Problem details → Keep every word of the listing and drop the images when you write it out.
Input data section start
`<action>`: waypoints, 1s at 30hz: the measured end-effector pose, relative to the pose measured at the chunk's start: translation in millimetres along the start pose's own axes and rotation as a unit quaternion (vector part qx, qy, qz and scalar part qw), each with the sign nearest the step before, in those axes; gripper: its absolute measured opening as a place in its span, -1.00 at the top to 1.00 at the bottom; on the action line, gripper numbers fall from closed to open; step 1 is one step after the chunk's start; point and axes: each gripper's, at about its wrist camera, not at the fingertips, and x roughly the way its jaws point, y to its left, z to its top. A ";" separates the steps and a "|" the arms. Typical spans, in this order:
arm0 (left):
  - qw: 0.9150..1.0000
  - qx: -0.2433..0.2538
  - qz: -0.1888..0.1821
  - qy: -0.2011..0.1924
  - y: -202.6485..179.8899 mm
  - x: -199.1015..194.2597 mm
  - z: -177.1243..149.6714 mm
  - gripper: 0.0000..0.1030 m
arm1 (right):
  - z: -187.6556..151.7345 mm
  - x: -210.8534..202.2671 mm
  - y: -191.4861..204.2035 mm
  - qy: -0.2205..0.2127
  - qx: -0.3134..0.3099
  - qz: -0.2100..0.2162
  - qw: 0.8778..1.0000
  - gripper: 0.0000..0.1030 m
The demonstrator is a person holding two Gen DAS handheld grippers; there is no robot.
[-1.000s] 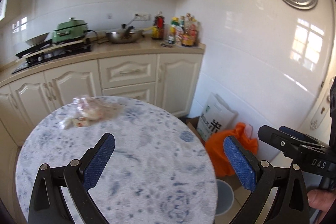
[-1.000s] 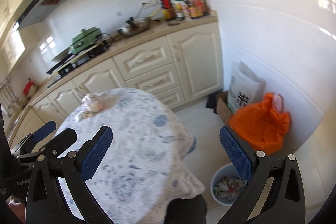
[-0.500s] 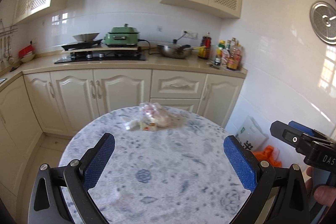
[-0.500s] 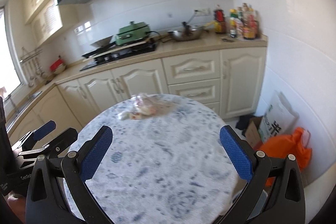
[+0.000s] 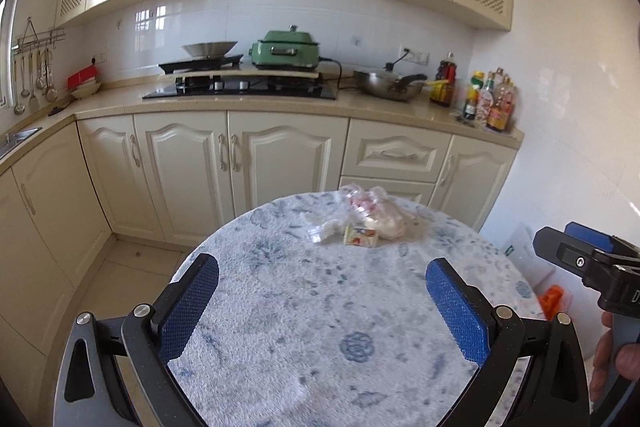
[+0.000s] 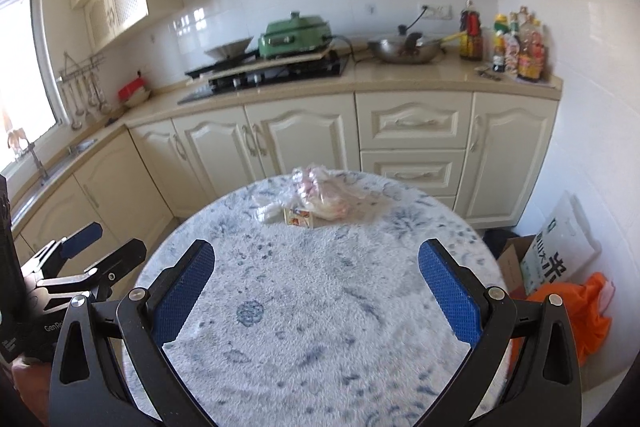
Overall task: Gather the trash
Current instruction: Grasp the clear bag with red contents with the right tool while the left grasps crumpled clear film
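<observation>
A small pile of trash lies at the far side of a round table (image 5: 280, 307) with a blue-patterned white cloth: a crumpled clear plastic bag (image 5: 376, 211), a small printed carton (image 5: 361, 237) and a bit of white wrapper (image 5: 324, 229). The same bag (image 6: 320, 193) and carton (image 6: 298, 217) show in the right wrist view. My left gripper (image 5: 322, 303) is open and empty over the near side of the table. My right gripper (image 6: 316, 291) is open and empty beside it, also well short of the pile.
Cream kitchen cabinets (image 5: 240, 163) with a hob, a green cooker (image 5: 286, 49), a pan and bottles stand behind the table. On the floor to the right are an orange bag (image 6: 576, 319), a white printed sack (image 6: 556, 251) and a cardboard box (image 6: 512, 259).
Both views have swung left and up from the floor and bin at the right, and now face the table and cabinets squarely. Both grippers stay open.
</observation>
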 end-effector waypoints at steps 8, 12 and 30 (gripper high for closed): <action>0.998 0.016 0.025 0.051 9.8 106.3 22.6 -0.98 | 9.8 108.7 -12.1 0.055 0.006 0.013 0.998 -1.00; 0.996 0.031 0.038 0.076 12.8 168.1 31.9 -0.98 | 16.8 157.1 -19.0 0.075 0.007 0.016 0.997 -1.00; 0.977 0.167 0.010 0.130 -21.8 366.0 51.5 -0.96 | 41.0 290.4 -25.8 0.144 -0.017 0.071 0.987 -0.66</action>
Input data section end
Output below →
`<action>`: waypoints, 1s at 30hz: the measured end-effector pose, relative to the pose measured at the chunk's start: translation in millimetres along the start pose's own axes and rotation as a unit quaternion (vector part qx, qy, qz and scalar part qw), each with the sign nearest the step before, in those axes; gripper: its absolute measured opening as a place in its span, -1.00 at the top to 1.00 at the bottom; on the action line, gripper numbers fall from closed to open; step 1 is one step after the chunk's start; point and axes: each gripper's, at about its wrist camera, not at the fingertips, and x roughly the way its jaws point, y to its left, z to its top. A ";" separates the steps and a "|" the arms. Typical spans, in this order:
arm0 (left):
  - qw: 0.9150..1.0000
  - qx: -0.2433..0.2538
  - qz: -0.1888..0.1821
  - qy: -0.2011..0.1924
  - y: -202.6485..179.8899 mm
  - x: -199.1015..194.2597 mm
  - z: -177.1243..149.6714 mm
  - gripper: 0.0000..0.1030 m
arm1 (right):
  - z: -187.6556..151.7345 mm
  - x: -210.8534..202.2671 mm
  - y: -191.4861..204.2035 mm
  - qy: -0.2205..0.2127
  - qx: -0.3134..0.3099
  - qz: -0.2100..0.2162
  - qw: 0.8778..1.0000
  - gripper: 0.0000..0.1030 m
The demonstrator is a person holding two Gen DAS handheld grippers; there is no robot.
[-1.000s] 
[-1.000s] 
[-0.500s] 
[-0.500s] 
[+0.000s] 
[+0.000s] 
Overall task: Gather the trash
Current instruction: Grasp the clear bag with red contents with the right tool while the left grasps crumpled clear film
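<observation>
A small pile of trash lies at the far side of a round table (image 5: 280, 307) with a blue-patterned white cloth: a crumpled clear plastic bag (image 5: 376, 211), a small printed carton (image 5: 361, 237) and a bit of white wrapper (image 5: 324, 229). The same bag (image 6: 320, 193) and carton (image 6: 298, 217) show in the right wrist view. My left gripper (image 5: 322, 303) is open and empty over the near side of the table. My right gripper (image 6: 316, 291) is open and empty beside it, also well short of the pile.
Cream kitchen cabinets (image 5: 240, 163) with a hob, a green cooker (image 5: 286, 49), a pan and bottles stand behind the table. On the floor to the right are an orange bag (image 6: 576, 319), a white printed sack (image 6: 556, 251) and a cardboard box (image 6: 512, 259).
Both views have swung left and up from the floor and bin at the right, and now face the table and cabinets squarely. Both grippers stay open.
</observation>
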 end-effector waypoints at steps 8, 12 and 30 (gripper high for closed): <action>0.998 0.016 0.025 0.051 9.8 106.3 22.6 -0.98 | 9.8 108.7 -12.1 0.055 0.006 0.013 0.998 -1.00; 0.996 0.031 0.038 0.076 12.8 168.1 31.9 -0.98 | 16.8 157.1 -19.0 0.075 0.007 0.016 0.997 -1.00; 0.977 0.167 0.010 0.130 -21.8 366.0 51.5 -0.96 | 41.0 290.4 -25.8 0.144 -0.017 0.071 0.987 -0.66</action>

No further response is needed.